Les choses ont changé : les paradigmes et les pratiques des managers et des leaders de classe internationale qui changent les choses, leurs Etats, leurs organisations, leurs entreprises (General Electric, Taïwan, Singapour, Dubaï, Malaisie, Rwanda, etc.) Qui sont-ils ? Que font-ils ? Comment ? Leurs outils ? Les participants les découvriront un à un, leur manière de penser, leurs stratégies, leurs défis sur eux-mêmes, par rapport aux autres, etc.
 De quels attitudes, outils et méthodes de pensée ou d’action avez-vos besoin pour changer les choses, vos organisations, votre continent, etc. (pensée et planification stratégique, management des résultats et la performance, le système de « gouvernance-risques et conformité/compliance, moderniser, réformer, etc. ».
 Que pouvez-vous apprendre des mouvements de réformes, de modernisation, redressement, cadencement, de changements rapides et réussis…
 Quel ce nouveau type de management et de leadership transformationnel ? Les valeurs et attitudes ? Les secrets de la gestion du changement ?
 Comment gérer par les résultats et mobiliser ? Redresser ou stabiliser, déclencher la stabilisation, la croissance dynamique ?
 Comment par le réengineering, de balanced scorecard et d’autres procédés de diagnostic stratégique, organisationnel ou autres réaliser la simplification des structures, des processus et des procédures, d’optimisation du temps entre ce qui est stratégique et tactique, etc.
 Quelles sont les meilleures législations et pratiques internationales de gestion des performances et de planification stratégique, de relations avec la clientèle et les usagers-citoyens, les réformes et la réorganisation des centres de gouvernance.
 Mais ce n’est qu’un des prix du changement ! En ce JOUR J, ils commenceront à découvrir les multiples facettes du prix du changement.
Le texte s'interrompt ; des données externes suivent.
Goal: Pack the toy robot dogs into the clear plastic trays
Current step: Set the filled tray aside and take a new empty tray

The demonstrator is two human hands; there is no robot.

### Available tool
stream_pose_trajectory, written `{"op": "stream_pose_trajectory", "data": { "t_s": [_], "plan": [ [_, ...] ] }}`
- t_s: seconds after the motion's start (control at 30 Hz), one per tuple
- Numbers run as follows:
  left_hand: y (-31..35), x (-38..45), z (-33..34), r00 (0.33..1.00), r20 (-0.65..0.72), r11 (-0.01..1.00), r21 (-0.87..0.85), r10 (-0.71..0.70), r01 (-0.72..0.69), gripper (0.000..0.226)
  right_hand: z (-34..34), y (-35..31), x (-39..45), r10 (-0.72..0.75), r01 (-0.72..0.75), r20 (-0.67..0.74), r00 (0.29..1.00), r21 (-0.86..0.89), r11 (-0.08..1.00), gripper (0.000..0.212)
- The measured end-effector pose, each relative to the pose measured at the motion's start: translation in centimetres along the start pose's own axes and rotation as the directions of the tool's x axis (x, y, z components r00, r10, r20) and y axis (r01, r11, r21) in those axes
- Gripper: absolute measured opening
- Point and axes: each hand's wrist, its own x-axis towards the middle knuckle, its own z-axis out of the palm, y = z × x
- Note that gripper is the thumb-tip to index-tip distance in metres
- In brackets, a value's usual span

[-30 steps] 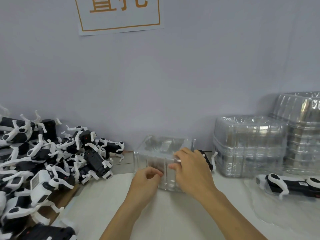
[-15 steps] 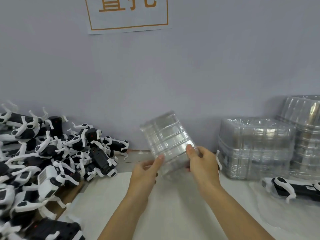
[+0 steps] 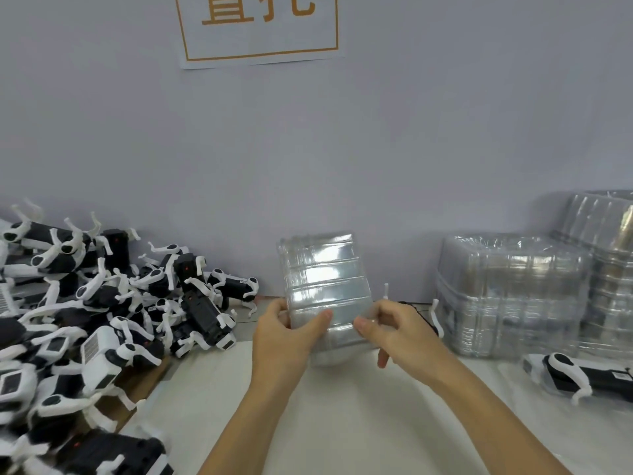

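Note:
A stack of clear plastic trays (image 3: 325,282) stands tilted upright above the white table (image 3: 359,416), held at its lower part by both hands. My left hand (image 3: 284,334) grips its left edge with the thumb across the front. My right hand (image 3: 394,327) pinches the lower right corner. A heap of black-and-white toy robot dogs (image 3: 102,320) fills the left side. One dog (image 3: 421,310) lies behind my right hand, mostly hidden. Another dog (image 3: 582,375) lies in a clear tray at the right.
Tall stacks of clear trays (image 3: 513,296) stand at the right against the grey wall, with a higher stack (image 3: 609,255) behind them. A paper sign (image 3: 257,29) with orange characters hangs on the wall above.
The trays were resting on the table a second ago; both hands have lifted them and tipped them upright. My thumbs have shifted closer together on the lower front.

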Motion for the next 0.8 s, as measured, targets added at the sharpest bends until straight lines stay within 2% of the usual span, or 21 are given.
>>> {"op": "stream_pose_trajectory", "data": {
  "t_s": [0.1,0.2,0.23,0.27,0.37,0.43,0.53,0.63,0.8],
  "plan": [
    [0.0,0.5,-0.5,0.999,0.037,0.997,-0.074,-0.023,0.025,0.025,-0.9,-0.4,0.1,-0.008,0.012,0.053,0.999,-0.083,0.996,0.02],
    [-0.4,0.6,-0.7,0.991,0.127,0.988,-0.139,-0.043,0.06,0.024,-1.6,-0.6,0.4,0.009,0.009,0.066,0.998,-0.268,0.963,0.023],
    [-0.6,0.5,-0.6,0.987,0.156,0.987,-0.147,-0.037,0.06,0.024,-1.6,-0.6,0.4,0.014,0.002,0.057,0.998,-0.276,0.961,0.026],
    [-0.8,0.5,-0.5,0.983,0.184,0.988,-0.144,-0.026,0.053,0.024,-1.4,-0.6,0.4,0.02,-0.008,0.049,0.999,-0.225,0.974,0.032],
    [-1.1,0.2,-0.2,0.965,0.262,0.991,-0.135,0.013,0.023,0.026,0.3,-0.8,0.2,0.042,-0.047,0.037,0.998,0.164,0.985,0.04],
    [-1.2,0.1,-0.2,0.957,0.29,0.992,-0.129,0.024,0.014,0.027,1.7,-0.8,0.2,0.064,-0.049,-0.042,0.997,0.284,0.958,0.041],
    [-1.1,0.1,-0.3,0.956,0.292,0.992,-0.129,0.033,0.006,0.024,2.8,-0.5,0.3,0.073,-0.018,-0.18,0.981,0.289,0.957,0.031],
    [-1.2,0.1,-0.5,0.958,0.287,0.99,-0.137,0.024,0.016,0.02,2.9,-0.2,0.5,0.083,-0.021,-0.203,0.976,0.29,0.957,0.027],
    [-1.4,0.3,-0.7,0.959,0.282,0.99,-0.14,0.036,0.004,0.015,2.7,-0.1,0.7,0.099,-0.039,-0.174,0.98,0.317,0.948,0.046]
  ]
}}
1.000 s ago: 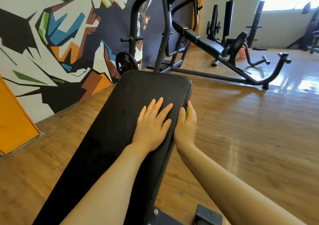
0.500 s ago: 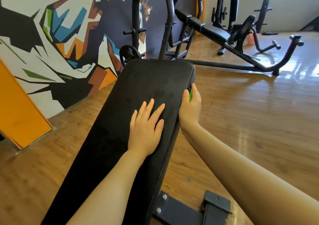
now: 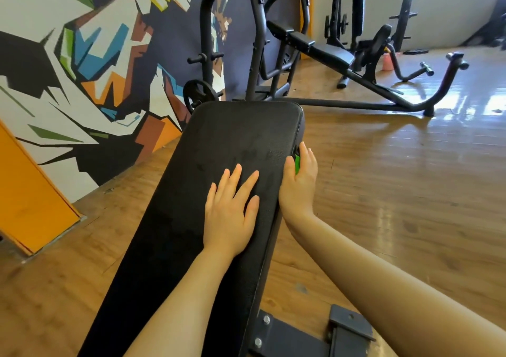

Les éléments et contenus sont déjà en place pour le premier jour dans la salle de formation :

Le test d’auto-évaluation : « Les valeurs auxquels vous croyez ».

Surprise : vous pourriez commencer à changer déjà, à changer de mentalité.

Auto-évaluation de 7 capacités : Quelle est votre degré de pensée stratégique ?

Quel est le niveau actuel de clarté de votre vision ? A quel niveau se situe vos capacités de concentration et d’attention soutenue ? Comment gérez-vos temps pour une exécution efficace ? Etes-vous en mesure de démultiplier par vos efforts les impacts et résultats ? Faites-vous partie des leaders capables de favoriser et d’encourager un environnement de confiance en vous, des gens en eux-mêmes, aux autres ? et ce septième critère : où en êtes-vous ? Faites-vous partie des gens dotés de maîtrise de soi, des trois savoir, capables et engagés à réaliser des résultats durables et extraordinaires ? De très belles perspectives d’analyse d’eux-mêmes par les participants.

Le nec plus ultra : lors de cette première journée, les participants feront une première lecture et discussion des deux cas que sont Jack Welch et le General Electric Company.

La République de MATEYE qui est une synthèse de leaders excellents comme Mahathir, les dirigeants de Dubaï, Taiwan, Rwanda, Malaisie, etc. Tout y passe : les stratégies de redressement, la gestion et la récompense des performance et des résultats, être capable de faire face aux résistances au changement, la communication, le management par l’exemple et les coalitions fructueuse pour montrer que le changement est possible, tant d’autres choses. C’est un panorama des leaders dont l’Afrique et ses organisations ont besoin pour faire le saut…Les débats seront passionnés, passionnants. Des débats sur ces deux cas qui se poursuivront au cours des autres séances.

bandeau semBienvenue aux participants.